> [YOUR ASSIGNMENT] Only lines holding "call" are needed; copy each of them from the data below.

[Data items]
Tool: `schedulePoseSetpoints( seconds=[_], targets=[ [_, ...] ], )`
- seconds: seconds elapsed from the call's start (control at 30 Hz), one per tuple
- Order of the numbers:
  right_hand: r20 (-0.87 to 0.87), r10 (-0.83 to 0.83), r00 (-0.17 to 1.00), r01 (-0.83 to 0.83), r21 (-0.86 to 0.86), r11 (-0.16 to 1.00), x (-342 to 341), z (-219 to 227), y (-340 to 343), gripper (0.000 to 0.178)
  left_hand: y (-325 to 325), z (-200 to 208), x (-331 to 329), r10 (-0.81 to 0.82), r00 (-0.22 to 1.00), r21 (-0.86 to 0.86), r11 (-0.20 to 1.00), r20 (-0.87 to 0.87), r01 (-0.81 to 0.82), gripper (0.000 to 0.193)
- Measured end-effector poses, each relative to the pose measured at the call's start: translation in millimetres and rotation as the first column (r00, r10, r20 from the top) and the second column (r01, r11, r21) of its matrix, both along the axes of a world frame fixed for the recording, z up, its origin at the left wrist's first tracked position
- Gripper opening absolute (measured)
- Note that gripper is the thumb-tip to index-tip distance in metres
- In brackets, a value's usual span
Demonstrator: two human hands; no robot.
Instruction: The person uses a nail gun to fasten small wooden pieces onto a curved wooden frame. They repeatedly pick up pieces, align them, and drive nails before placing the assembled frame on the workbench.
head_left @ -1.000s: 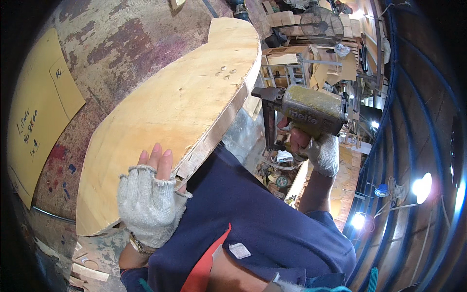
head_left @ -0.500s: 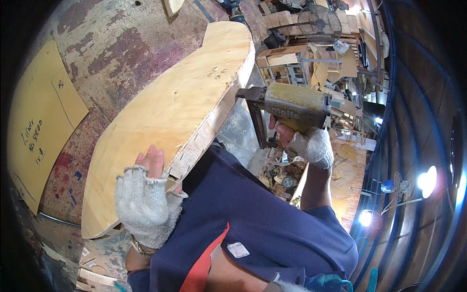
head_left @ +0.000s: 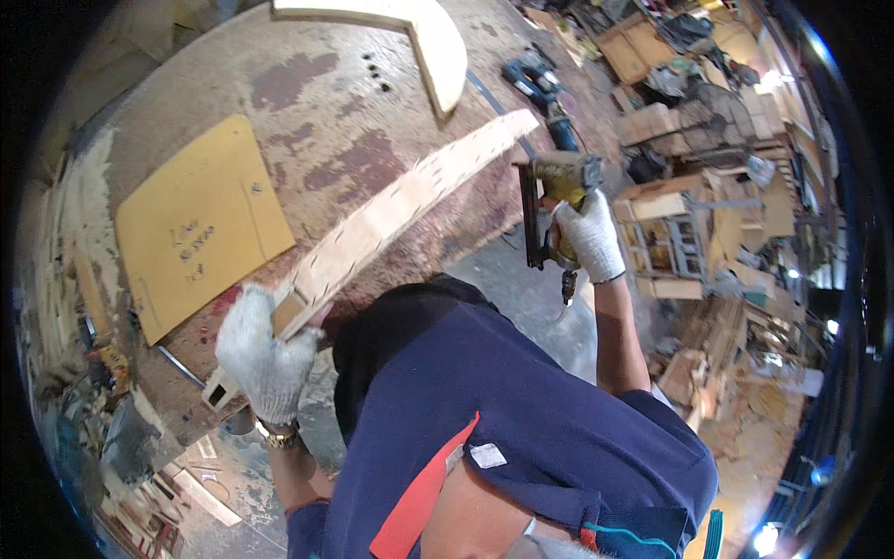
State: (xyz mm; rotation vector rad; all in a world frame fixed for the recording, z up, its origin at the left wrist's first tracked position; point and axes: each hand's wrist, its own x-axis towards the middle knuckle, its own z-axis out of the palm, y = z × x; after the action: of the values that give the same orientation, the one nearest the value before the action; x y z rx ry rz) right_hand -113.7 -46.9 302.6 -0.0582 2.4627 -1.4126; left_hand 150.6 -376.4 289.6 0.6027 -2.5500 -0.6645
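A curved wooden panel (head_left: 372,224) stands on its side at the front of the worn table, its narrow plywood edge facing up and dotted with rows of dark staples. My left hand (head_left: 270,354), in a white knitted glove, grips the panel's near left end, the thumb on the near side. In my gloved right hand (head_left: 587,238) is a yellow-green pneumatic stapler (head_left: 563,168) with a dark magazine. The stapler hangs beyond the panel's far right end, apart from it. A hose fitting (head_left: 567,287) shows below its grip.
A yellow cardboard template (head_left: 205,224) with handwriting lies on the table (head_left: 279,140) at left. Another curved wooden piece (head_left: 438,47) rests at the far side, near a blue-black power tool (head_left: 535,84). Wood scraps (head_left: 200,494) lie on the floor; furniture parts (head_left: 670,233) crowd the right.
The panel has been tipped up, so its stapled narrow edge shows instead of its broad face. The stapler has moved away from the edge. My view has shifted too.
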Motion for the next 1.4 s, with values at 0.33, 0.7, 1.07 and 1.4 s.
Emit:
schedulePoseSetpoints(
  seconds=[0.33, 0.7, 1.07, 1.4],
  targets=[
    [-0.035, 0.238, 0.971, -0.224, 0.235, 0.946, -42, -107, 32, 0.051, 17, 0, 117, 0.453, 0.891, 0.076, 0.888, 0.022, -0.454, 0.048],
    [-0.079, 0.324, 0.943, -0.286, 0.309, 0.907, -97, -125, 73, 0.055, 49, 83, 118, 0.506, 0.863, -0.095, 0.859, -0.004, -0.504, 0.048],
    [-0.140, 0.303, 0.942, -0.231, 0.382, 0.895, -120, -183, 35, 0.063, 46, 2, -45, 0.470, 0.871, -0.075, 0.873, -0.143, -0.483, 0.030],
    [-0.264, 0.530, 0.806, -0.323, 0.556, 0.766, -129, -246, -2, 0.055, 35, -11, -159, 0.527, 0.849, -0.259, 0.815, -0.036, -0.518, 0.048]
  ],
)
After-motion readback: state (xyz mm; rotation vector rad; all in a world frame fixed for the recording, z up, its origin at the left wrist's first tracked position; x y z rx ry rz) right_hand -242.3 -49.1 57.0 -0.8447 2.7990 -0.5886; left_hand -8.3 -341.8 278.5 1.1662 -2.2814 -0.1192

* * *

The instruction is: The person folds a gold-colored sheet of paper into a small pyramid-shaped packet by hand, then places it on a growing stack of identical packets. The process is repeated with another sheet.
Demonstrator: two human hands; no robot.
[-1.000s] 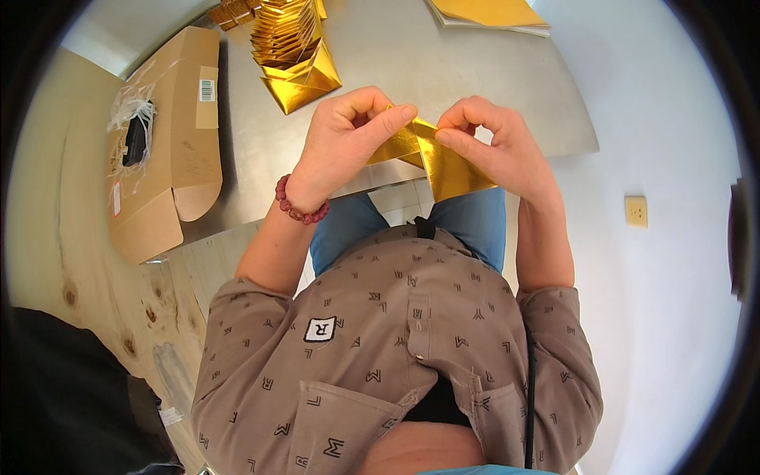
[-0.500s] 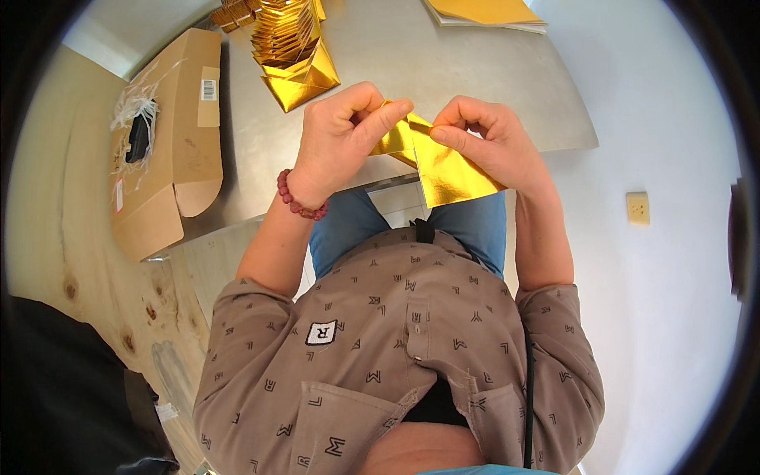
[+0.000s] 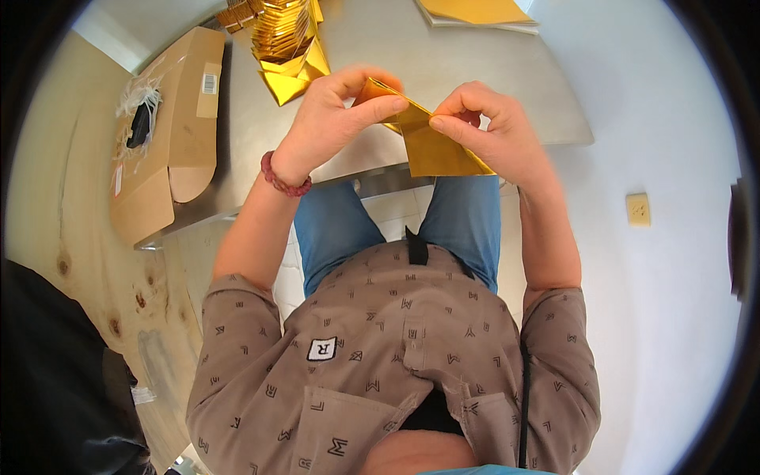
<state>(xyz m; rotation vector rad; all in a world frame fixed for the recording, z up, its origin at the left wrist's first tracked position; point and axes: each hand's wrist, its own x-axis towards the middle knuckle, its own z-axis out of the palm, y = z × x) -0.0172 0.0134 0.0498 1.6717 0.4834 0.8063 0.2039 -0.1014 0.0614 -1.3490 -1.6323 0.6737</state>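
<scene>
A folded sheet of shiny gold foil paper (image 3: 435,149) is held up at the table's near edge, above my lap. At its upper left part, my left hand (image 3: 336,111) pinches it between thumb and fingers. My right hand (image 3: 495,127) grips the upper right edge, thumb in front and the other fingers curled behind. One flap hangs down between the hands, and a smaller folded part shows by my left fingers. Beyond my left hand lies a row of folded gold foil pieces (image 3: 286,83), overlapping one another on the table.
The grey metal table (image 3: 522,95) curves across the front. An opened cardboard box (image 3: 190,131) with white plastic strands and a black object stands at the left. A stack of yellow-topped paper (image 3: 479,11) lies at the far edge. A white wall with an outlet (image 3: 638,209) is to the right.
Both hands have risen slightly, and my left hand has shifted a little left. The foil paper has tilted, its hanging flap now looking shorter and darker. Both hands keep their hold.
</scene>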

> [EXERCISE ANSWER]
- seconds: seconds elapsed from the call's start (control at 30 Hz), one per tuple
- Measured end-effector poses, each relative to the pose measured at the call's start: translation in millimetres and rotation as the first column (r00, r10, r20 from the top) and the second column (r01, r11, r21) of its matrix, both along the axes of a world frame fixed for the recording, z up, its origin at the left wrist's first tracked position

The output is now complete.